Lynch is assisted by Kevin Rhoads and David Collins, research engineers at the College; Dwayne Adams, who works in the College machine shop; Philip Fernandes, a second-year graduate student in physics; and Jon Guinther '13. Other undergraduates, faculty and staff did much of the construction, according to Rhoads.

The findings from RENU will hopefully reveal why ionized oxygen gas is currently in the "near-Earth space region of the Earth, which is above the atmosphere but not quite in the solar wind," Lynch said.

Solar wind is the name for the flow of charged particles released by the sun into the solar system.

The ionized oxygen gas is too heavy to rise to its current height on its own and is not a product of solar wind, which contains little or no oxygen, according to Lynch.
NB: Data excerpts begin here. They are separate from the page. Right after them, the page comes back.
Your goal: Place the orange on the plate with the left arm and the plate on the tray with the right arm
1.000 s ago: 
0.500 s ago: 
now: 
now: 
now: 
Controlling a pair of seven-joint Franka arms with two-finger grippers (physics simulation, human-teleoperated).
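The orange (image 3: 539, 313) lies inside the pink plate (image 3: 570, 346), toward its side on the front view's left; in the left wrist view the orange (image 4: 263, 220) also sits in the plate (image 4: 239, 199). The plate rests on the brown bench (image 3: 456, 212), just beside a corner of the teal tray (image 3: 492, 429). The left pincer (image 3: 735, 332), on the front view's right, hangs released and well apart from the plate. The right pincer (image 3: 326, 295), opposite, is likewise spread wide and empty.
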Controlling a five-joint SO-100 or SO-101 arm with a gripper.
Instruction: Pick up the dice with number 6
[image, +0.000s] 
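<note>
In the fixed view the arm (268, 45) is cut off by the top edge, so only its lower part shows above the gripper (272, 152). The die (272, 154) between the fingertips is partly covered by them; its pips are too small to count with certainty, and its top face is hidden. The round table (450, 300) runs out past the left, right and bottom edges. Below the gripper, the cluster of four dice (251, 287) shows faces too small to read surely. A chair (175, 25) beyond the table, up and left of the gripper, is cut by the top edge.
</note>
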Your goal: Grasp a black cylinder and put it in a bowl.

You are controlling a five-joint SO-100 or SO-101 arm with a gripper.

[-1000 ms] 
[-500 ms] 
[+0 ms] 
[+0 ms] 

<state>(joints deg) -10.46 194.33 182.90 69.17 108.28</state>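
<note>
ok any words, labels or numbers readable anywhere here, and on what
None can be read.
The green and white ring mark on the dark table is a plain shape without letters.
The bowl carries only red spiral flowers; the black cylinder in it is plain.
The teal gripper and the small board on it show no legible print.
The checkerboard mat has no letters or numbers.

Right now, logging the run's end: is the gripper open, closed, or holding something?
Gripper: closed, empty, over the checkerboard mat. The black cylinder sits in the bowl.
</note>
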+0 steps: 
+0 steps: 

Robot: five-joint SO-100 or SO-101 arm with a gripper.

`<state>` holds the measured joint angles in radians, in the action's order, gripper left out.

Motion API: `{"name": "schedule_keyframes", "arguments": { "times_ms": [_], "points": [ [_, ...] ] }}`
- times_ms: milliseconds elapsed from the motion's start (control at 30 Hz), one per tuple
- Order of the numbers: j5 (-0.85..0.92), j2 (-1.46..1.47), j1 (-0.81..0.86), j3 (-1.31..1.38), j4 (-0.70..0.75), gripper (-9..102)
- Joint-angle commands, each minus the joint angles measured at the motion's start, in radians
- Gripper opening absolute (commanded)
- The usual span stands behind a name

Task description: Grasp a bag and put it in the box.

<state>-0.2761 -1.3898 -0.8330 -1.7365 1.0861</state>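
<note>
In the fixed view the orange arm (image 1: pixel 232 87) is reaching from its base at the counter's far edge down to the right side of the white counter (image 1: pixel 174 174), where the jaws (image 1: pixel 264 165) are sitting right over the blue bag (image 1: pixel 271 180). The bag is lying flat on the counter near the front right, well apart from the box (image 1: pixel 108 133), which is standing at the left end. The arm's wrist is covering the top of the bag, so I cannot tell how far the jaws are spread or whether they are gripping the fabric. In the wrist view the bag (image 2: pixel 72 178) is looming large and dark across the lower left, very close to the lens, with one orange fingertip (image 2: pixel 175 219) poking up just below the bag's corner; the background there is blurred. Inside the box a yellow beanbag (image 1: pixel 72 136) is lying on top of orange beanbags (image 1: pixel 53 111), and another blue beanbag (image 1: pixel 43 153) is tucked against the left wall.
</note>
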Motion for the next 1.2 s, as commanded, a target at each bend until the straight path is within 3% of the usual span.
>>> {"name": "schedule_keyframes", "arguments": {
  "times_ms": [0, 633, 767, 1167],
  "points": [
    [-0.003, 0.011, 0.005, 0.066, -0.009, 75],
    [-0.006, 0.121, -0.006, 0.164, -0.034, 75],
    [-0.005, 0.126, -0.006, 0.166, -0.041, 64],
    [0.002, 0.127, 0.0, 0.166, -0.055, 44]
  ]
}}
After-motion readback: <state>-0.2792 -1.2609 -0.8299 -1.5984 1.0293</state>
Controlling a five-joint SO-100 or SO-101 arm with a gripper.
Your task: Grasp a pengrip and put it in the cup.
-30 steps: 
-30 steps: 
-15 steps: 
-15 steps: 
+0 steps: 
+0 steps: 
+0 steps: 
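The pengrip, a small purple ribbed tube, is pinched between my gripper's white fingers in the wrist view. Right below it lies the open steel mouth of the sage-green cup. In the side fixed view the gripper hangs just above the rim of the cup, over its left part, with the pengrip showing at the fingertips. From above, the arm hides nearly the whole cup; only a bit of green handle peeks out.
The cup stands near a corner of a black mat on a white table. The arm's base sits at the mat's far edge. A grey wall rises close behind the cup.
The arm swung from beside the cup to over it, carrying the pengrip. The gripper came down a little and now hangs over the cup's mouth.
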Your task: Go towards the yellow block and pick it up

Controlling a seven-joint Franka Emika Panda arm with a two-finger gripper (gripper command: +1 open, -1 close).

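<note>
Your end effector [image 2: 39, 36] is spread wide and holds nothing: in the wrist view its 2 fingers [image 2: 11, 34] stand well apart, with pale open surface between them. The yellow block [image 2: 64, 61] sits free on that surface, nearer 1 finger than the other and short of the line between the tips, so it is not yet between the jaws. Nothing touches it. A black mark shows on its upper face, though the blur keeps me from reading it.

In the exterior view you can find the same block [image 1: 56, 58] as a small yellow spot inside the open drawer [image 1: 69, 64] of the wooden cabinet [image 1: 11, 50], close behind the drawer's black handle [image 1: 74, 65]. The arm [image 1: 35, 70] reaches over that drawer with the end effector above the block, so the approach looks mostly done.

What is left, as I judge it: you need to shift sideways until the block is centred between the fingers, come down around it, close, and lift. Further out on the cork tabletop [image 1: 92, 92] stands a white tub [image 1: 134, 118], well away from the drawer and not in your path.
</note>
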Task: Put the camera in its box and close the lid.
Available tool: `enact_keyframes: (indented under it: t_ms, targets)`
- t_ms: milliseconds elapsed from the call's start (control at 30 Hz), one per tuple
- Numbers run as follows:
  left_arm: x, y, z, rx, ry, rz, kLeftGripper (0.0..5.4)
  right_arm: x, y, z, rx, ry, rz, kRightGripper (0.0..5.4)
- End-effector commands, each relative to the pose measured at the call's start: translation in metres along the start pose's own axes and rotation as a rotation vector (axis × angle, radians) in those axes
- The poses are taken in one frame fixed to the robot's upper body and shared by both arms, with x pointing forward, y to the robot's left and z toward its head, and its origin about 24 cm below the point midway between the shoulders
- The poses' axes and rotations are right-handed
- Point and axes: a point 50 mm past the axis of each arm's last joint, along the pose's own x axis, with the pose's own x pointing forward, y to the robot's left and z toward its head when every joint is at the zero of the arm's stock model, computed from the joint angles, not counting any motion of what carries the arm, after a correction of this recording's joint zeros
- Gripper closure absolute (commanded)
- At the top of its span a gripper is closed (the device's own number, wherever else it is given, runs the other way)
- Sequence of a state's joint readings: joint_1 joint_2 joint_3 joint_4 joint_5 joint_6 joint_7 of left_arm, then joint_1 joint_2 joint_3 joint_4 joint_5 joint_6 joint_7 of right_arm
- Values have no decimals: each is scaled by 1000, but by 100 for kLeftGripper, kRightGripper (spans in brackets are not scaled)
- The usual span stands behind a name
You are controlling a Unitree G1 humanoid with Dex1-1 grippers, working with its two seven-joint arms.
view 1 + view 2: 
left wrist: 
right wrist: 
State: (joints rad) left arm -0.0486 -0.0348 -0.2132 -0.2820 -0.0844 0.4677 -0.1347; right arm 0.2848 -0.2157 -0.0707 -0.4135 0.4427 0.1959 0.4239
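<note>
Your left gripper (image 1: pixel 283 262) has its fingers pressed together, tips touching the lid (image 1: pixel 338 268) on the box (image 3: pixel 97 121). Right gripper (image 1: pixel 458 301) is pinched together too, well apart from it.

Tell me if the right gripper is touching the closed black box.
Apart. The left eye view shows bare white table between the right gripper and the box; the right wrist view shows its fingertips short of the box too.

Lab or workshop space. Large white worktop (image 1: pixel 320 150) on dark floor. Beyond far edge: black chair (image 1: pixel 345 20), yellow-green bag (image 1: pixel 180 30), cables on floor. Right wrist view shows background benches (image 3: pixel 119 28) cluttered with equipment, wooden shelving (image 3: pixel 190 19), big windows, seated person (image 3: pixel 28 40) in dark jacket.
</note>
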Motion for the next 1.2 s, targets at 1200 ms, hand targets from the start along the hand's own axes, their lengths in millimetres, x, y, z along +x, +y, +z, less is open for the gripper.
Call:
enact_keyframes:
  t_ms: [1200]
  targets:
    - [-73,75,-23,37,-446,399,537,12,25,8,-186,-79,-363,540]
Researchers concluded that its source must be the upper atmosphere, with energy from solar wind providing the oxygen with the "lift" it needs to rise to its present heights. The RENU team hopes to discover how the initially neutral upper atmosphere gas becomes heated, ionized and lifted.

Previous research on ionized oxygen was done by Kristen Frederick-Frost GR'06 on the rocket experiment "Sersio," which studied only the presence of ionized oxygen gas, according to Lynch.

RENU will study the source of the ionized gases as well, according to Lynch.

"This new rocket includes instrumentation from The Aerospace Corporation, which also looks directly at the neutral gases," Lynch said.

The findings from the RENU project can help researchers in the future more fully comprehend interactions within and among atmospheres, according to Lynch.

"We'd like to better understand the coupling of the upper atmosphere to the space environment just outside it," Lynch said. "Ultimately, this should help us in our understanding of atmosphere on other planets, as well as the evolution and structure of our own atmosphere."